You may remember in January 2020 that Stephen A Smith and Joe Rogan got into a little spat over MMA. Stephen A, a known boxing fan, was thrown into the MMA scene once ESPN bought the rights to broadcast UFC...just years after this boxing vs. UFC segment on SportsCenter with Joe Rogan.
Stephen A. was included in the UFC coverage at first, something I disagreed with because he clearly didn't like the sport or know much about it. You know that meme where Stephen A looks like he is contemplating the meaning of his life? That came while he was on a UFC call for ESPN:
Fast forward to this week where Stephen A Smith made it clear that he doesn't like the fact that there are women fighting in the UFC and other organizations?
I'd say I'm a big fan of Stephen A. He is incredibly entertaining and very good at his job. All that being said, this take is bad….very, very bad. As someone who has found himself very into MMA over the past 2 years, disregarding women's MMA as something that shouldn't happen is just a shitty take, along with not being true. It's not hard to disprove Stephen A. Smith's point either. Women's MMA isn't some sorority house pillow fight. The consensus best fight of 2020 in the UFC was a women's fight.
I'm sure Stephen A. will apologize or whatever. Put out a statement and we'll all forget about this. It's a shame that this was said for a multitude of reasons, but it further shows how UFC doesn't get enough credit for how much they have done for women's sports. No other sport has integrated its male and female divisions like the UFC has. They have PPV's with women's main events. They only have 10 of those a year! The NBA does a great job promoting the WNBA, but would they give a conference finals TV slot to the WNBA? Of course not. They'd laugh at that even be suggested.
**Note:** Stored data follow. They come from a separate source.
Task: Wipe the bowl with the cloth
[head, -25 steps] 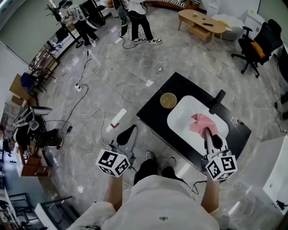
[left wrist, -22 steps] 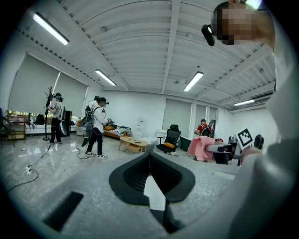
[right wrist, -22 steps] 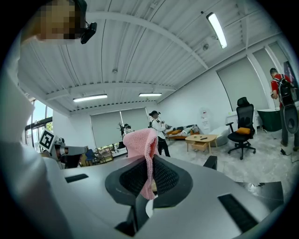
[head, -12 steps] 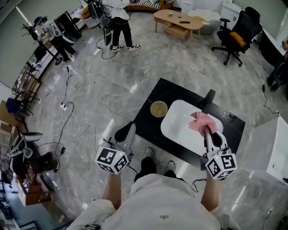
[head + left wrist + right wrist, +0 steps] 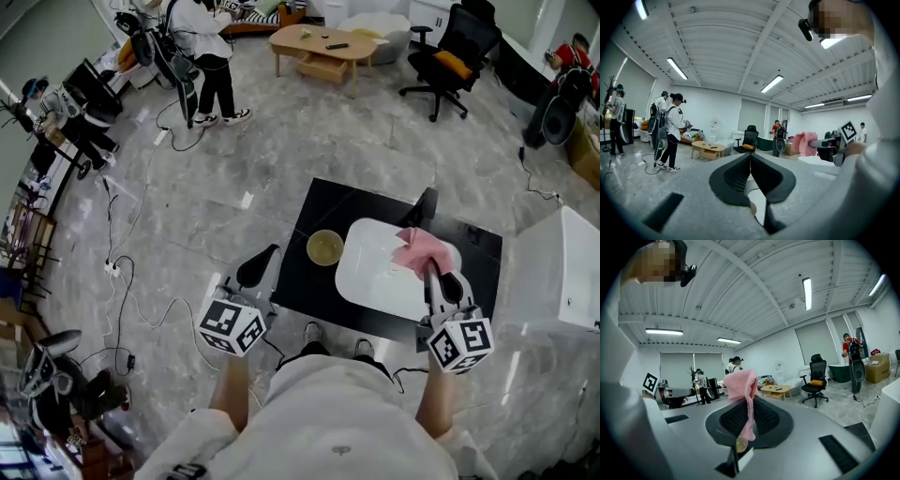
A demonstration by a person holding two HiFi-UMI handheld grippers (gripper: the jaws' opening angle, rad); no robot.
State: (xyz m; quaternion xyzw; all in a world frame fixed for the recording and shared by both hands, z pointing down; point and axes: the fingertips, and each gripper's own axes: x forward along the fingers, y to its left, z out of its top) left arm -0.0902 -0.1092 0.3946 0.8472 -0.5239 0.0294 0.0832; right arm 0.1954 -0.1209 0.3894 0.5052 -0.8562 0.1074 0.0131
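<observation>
Far left, upper corner: people standing point(image 5: 202, 42) among cables on the grey floor point(image 5: 169, 206), well apart from the work area.

Left gripper point(image 5: 261, 262) low and left, off the near-left corner of the black table point(image 5: 309, 286), over the floor. Jaws pressed fully together, pads meeting along one line in the left gripper view point(image 5: 750, 157), nothing held.

Bowl point(image 5: 325, 247) upright on the table, yellowish inside, just beside the left edge of the white basin point(image 5: 375, 281). Apart from both grippers and from the cloth.

Cloth point(image 5: 417, 248) pink, bunched, raised over the right part of the basin. Black faucet-like post point(image 5: 427, 206) just behind the basin.

Right gripper point(image 5: 433, 274) over the basin's right part, clamped tight on the cloth. In the right gripper view, jaws point(image 5: 749, 401) closed on a thin fold, with the cloth point(image 5: 739, 383) standing above the tips and a strip hanging down between the pads.

Beyond the table: wooden coffee table point(image 5: 319, 49), black office chair point(image 5: 450, 61).
</observation>
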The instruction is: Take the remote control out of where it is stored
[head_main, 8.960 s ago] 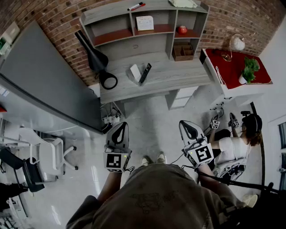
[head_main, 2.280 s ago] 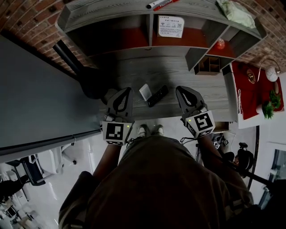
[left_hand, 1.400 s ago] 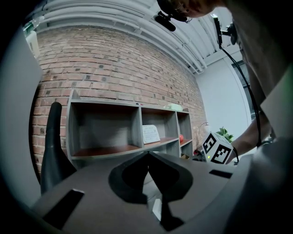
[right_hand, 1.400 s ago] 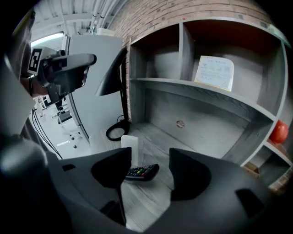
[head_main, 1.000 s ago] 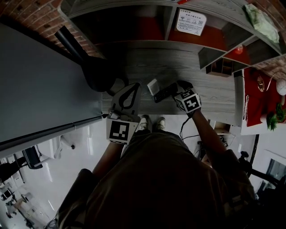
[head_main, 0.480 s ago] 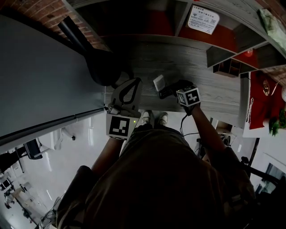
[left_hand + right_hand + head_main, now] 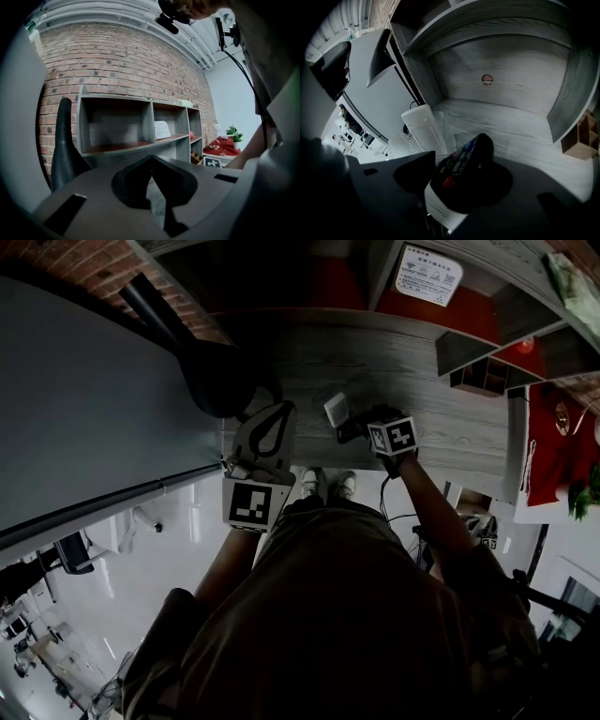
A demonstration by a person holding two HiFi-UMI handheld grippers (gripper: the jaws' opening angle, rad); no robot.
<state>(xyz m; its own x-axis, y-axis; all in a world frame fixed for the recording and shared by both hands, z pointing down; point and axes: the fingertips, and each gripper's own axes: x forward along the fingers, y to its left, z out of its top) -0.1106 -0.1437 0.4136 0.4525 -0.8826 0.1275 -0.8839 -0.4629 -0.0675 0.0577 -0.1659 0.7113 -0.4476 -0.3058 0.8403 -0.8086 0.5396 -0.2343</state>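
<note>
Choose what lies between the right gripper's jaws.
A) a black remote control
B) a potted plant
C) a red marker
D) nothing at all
A: the right gripper view shows the black remote control, with its coloured buttons, lying on the grey desk between the jaws of the right gripper.
</note>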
UFC giving their women's division top slots isn't just for show. The stars that have developed from that spotlight cannot be ignored. Before McGregor, Ronda Rousey was the most well known UFC fighter in America. Amanda Nunes may be the most dominant female athlete in the history of sports outside of (maybe) Serena? All that being said, on Wednesday, which was national girls and women in sports day, there wasn't a mention of Nunes during the SportsCenter segment I was watching. I shouldn't be surprised after their highest-paid employee gave us a 20th-century "women shouldn't be fighting!" take.